» **Task directions**
Return every entry exactly.
[Start of section]
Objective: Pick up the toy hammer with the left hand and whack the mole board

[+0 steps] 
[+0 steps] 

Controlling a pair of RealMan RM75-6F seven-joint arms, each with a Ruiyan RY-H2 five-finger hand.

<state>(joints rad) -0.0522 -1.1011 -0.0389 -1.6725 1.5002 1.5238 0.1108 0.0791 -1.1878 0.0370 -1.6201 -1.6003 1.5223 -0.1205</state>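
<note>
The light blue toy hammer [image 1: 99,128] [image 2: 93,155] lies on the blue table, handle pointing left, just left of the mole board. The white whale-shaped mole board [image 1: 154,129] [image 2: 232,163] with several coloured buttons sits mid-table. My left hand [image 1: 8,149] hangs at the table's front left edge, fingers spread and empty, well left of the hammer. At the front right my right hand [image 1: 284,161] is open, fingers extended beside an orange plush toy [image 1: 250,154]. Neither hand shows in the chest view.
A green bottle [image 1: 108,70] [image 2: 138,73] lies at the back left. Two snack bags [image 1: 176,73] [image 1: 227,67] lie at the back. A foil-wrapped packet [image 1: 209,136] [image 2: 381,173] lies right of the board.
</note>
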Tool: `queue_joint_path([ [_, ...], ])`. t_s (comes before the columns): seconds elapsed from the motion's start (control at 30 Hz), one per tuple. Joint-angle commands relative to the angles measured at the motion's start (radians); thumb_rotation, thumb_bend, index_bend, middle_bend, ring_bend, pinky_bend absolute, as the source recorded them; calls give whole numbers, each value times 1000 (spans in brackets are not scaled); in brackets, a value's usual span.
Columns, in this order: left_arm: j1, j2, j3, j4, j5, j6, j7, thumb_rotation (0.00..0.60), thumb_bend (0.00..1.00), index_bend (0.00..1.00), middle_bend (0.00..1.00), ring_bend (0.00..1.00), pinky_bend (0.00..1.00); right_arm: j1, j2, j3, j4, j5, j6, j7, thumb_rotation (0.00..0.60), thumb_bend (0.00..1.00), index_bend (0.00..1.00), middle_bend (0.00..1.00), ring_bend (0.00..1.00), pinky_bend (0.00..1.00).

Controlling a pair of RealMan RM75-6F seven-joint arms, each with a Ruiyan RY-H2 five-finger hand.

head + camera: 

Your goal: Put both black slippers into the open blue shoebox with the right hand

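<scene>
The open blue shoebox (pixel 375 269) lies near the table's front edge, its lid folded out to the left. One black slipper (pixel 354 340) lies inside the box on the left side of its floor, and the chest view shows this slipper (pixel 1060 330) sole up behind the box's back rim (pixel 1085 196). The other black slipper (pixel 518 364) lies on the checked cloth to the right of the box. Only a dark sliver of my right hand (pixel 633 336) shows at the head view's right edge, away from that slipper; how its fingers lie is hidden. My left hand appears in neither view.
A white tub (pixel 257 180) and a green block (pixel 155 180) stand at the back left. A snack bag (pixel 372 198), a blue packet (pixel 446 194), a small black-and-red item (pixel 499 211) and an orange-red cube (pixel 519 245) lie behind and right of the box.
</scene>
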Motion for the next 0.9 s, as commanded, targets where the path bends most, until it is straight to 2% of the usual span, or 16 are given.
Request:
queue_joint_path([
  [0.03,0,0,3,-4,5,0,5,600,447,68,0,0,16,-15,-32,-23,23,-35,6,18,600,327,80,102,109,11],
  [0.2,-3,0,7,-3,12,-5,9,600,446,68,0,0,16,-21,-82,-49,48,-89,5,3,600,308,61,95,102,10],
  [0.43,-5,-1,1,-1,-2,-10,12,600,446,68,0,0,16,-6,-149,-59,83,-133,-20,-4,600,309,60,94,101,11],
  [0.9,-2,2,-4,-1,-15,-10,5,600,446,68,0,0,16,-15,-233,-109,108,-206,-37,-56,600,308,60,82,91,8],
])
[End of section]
» **Result of this task**
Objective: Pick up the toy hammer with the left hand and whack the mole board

[+0 steps] 
[+0 steps] 

Controlling a pair of RealMan RM75-6F seven-joint arms, each with a Ruiyan RY-H2 five-finger hand.

<state>(joints rad) -0.0522 -1.1011 -0.0389 -1.6725 1.5002 1.5238 0.1108 0.0791 -1.1878 0.0370 -1.6201 -1.6003 1.5223 -0.1205</state>
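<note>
The light blue toy hammer [image 1: 99,128] [image 2: 93,155] lies on the blue table, handle pointing left, just left of the mole board. The white whale-shaped mole board [image 1: 154,129] [image 2: 232,163] with several coloured buttons sits mid-table. My left hand [image 1: 8,149] hangs at the table's front left edge, fingers spread and empty, well left of the hammer. At the front right my right hand [image 1: 284,161] is open, fingers extended beside an orange plush toy [image 1: 250,154]. Neither hand shows in the chest view.
A green bottle [image 1: 108,70] [image 2: 138,73] lies at the back left. Two snack bags [image 1: 176,73] [image 1: 227,67] lie at the back. A foil-wrapped packet [image 1: 209,136] [image 2: 381,173] lies right of the board.
</note>
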Tool: `queue_joint_path([ [_, ...], ])`. t_s (comes before the columns): seconds elapsed from the motion's start (control at 30 Hz), one per tuple. Joint-angle commands relative to the angles measured at the motion's start (radians); thumb_rotation, thumb_bend, index_bend, middle_bend, ring_bend, pinky_bend absolute, as the source recorded them; calls give whole numbers, each value times 1000 (spans in brackets are not scaled); in brackets, a value's usual span.
Columns, in this order: left_arm: j1, j2, j3, j4, j5, j6, j7, thumb_rotation (0.00..0.60), thumb_bend (0.00..1.00), index_bend (0.00..1.00), middle_bend (0.00..1.00), ring_bend (0.00..1.00), pinky_bend (0.00..1.00); right_arm: j1, j2, j3, j4, j5, j6, j7, thumb_rotation (0.00..0.60), thumb_bend (0.00..1.00), index_bend (0.00..1.00), middle_bend (0.00..1.00), ring_bend (0.00..1.00), pinky_bend (0.00..1.00).

Controlling a pair of RealMan RM75-6F seven-joint arms, each with a Ruiyan RY-H2 five-finger hand.

head + camera: 

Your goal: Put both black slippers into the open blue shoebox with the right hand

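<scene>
The open blue shoebox (pixel 375 269) lies near the table's front edge, its lid folded out to the left. One black slipper (pixel 354 340) lies inside the box on the left side of its floor, and the chest view shows this slipper (pixel 1060 330) sole up behind the box's back rim (pixel 1085 196). The other black slipper (pixel 518 364) lies on the checked cloth to the right of the box. Only a dark sliver of my right hand (pixel 633 336) shows at the head view's right edge, away from that slipper; how its fingers lie is hidden. My left hand appears in neither view.
A white tub (pixel 257 180) and a green block (pixel 155 180) stand at the back left. A snack bag (pixel 372 198), a blue packet (pixel 446 194), a small black-and-red item (pixel 499 211) and an orange-red cube (pixel 519 245) lie behind and right of the box.
</scene>
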Motion for the next 0.9 s, as commanded, targets where the path bends most, until it is straight to 2% of the usual span, or 16 are given.
Request:
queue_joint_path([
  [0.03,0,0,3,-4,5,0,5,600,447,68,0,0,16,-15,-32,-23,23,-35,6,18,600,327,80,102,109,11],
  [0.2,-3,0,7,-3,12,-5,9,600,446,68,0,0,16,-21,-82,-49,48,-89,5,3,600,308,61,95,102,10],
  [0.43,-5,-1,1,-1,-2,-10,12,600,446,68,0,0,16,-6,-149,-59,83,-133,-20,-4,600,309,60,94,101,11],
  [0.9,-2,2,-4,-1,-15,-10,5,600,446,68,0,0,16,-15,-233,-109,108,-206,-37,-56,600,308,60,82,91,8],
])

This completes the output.